The amount of data they can mine out of cell phone records location data is well beyond the scope of the government powers to know where you are and a general idea of what your doing practically ever minute of your life.

Orwell would be so proud of you all saying "oh well i do not mind they promise it makes us safer."

You know what? Lately armed forces and national guard have been conducting exercises around major cities in riot control exercises, they are practicing for mass riots within our nation, or seizing control of major cities.

What a better tool to have then to have every one profiled, categorgized, know their daily habits and vices, you know what doors to knock on first if your going to impose martial law or put down riots.
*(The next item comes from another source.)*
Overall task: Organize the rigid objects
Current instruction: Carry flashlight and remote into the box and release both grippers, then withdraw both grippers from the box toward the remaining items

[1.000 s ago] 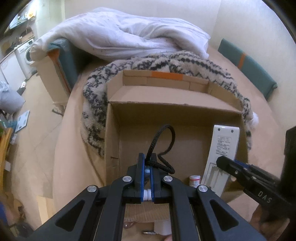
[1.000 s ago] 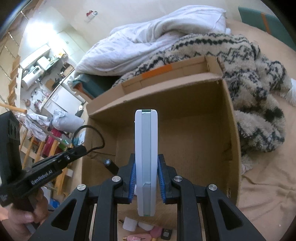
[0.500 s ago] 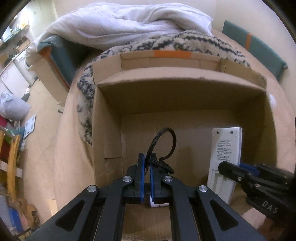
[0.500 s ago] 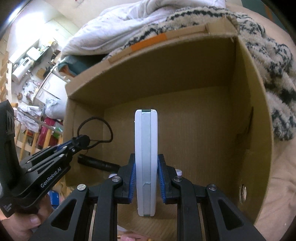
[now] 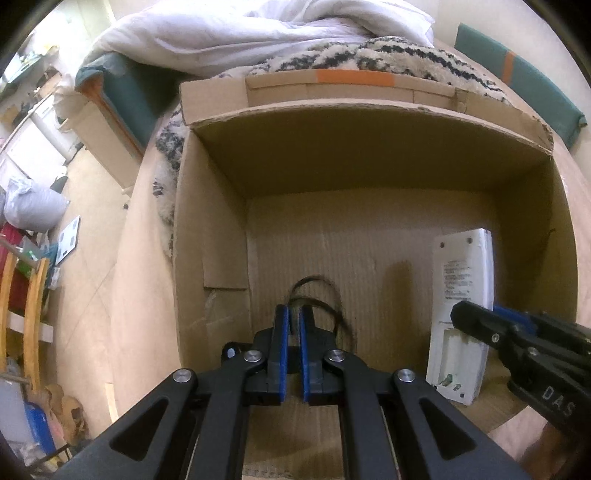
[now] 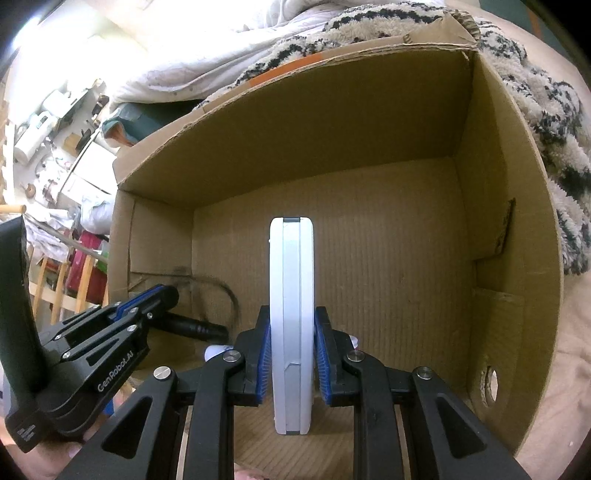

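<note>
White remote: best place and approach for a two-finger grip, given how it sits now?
Grip the white remote across its thin edges near the lower end, as the right gripper does now, coming from the open top of the cardboard box. Its body is long, flat and narrow, so the pads close on parallel sides and the length points into the box.

A lived-in home bedroom: a rumpled white duvet (image 5: 258,33) and patterned fleece blanket (image 5: 388,55) fill the frame's top, cluttered shelves (image 6: 55,110) and wooden furniture (image 5: 29,314) along the left.
</note>
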`<action>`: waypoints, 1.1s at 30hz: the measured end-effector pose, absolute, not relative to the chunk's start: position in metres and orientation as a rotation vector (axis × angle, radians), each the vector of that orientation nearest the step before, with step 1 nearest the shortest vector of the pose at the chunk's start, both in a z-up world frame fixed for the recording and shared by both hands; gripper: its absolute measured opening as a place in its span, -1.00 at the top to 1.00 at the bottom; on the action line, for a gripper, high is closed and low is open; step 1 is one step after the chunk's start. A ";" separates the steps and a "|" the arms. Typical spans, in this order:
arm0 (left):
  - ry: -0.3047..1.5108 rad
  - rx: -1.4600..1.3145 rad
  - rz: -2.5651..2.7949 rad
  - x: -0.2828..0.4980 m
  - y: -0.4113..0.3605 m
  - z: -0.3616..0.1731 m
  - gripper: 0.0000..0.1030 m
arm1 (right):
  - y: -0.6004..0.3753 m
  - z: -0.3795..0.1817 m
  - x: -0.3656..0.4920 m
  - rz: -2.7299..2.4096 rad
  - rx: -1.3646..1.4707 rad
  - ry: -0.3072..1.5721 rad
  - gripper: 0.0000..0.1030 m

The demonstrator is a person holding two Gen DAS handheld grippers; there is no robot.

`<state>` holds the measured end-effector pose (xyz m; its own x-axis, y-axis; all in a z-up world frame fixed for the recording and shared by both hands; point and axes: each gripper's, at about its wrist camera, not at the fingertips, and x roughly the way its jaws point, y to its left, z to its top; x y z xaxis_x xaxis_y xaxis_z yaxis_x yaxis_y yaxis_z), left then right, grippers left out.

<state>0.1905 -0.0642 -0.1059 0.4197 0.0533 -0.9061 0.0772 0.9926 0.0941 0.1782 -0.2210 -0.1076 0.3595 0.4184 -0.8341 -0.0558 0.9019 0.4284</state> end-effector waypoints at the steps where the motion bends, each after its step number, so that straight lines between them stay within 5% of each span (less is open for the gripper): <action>1: 1.140 0.131 -0.012 0.190 -0.064 -0.106 0.88 | -0.221 -0.107 0.178 0.309 0.349 1.166 0.55; 6: 1.151 0.126 0.001 0.189 -0.064 -0.104 0.58 | -0.221 -0.097 0.174 0.287 0.318 1.116 0.51; 8: 1.146 0.120 0.010 0.187 -0.063 -0.101 0.29 | -0.222 -0.088 0.173 0.284 0.314 1.078 0.30; 10: 1.138 0.111 0.009 0.185 -0.061 -0.098 0.08 | -0.225 -0.079 0.170 0.291 0.334 1.028 -0.40; 14: 1.133 0.110 0.007 0.180 -0.063 -0.091 -0.02 | -0.230 -0.071 0.169 0.300 0.363 0.998 -0.45; 19: 1.099 0.099 0.024 0.172 -0.061 -0.077 -0.18 | -0.241 -0.067 0.166 0.297 0.442 0.982 -0.84; 33: 1.061 0.075 0.060 0.143 -0.043 -0.050 -0.19 | -0.261 -0.058 0.141 0.263 0.506 0.968 -0.85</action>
Do we even recall the tapping by this white house of press laptops and phones?

If you think they are doing this stuff to make you safer, i have a bridge i want to sell you.

Now we have a nation that has 17 trillion in debt, we have a currency that is increasingly more inflated, because our debt is so large noone wants to buy it.

Not a huge deal we are printing money to cover our debt spending at the moment cept printing more money once again increases inflation and makes the currency less valuable, basic economics 101.

As we cannot move our junk debt by selling bonds, we are stuck in printing ourselves out of our debt spending.

What a nice cycle we have set up here.

One big sticking point however, we can only print ourselves out of debt because of our protected currency status, the world is increasingly fed up with our debt spending and our low value of the dollar, which will continue to get worse as time goes on, see above. China, russia,and france have championed the removal of our protected status as the world currency, and there are currently several proposals as replacements of the us dollar as the currency.

You do the math what would happen overnight in this nation if our status was removed, our economy would crash way way way worse than anything during the banking crisis or the housing bubble or the internet bubble. Our government would not be able to print its way out of debt anymore and could not even come close to affording its running costs.

Any wonder why all the war games around major cities?

And in related news, our wonderful all knowing wise president hijacked the great IT summit to sell health care and not talk about privacy concerns at all. Brilliant just brilliant.

All things considered, I can honestly say this is the most interesting thread I think I've ever read on this site. Kudos to all those who can argue such a complicated and sensitive topic and not make it sound like a bunch of children complaining about something they're not really sure of.

I'm still trying to wrap my head around all the strange angles of this story and you guys bring up some interesting points.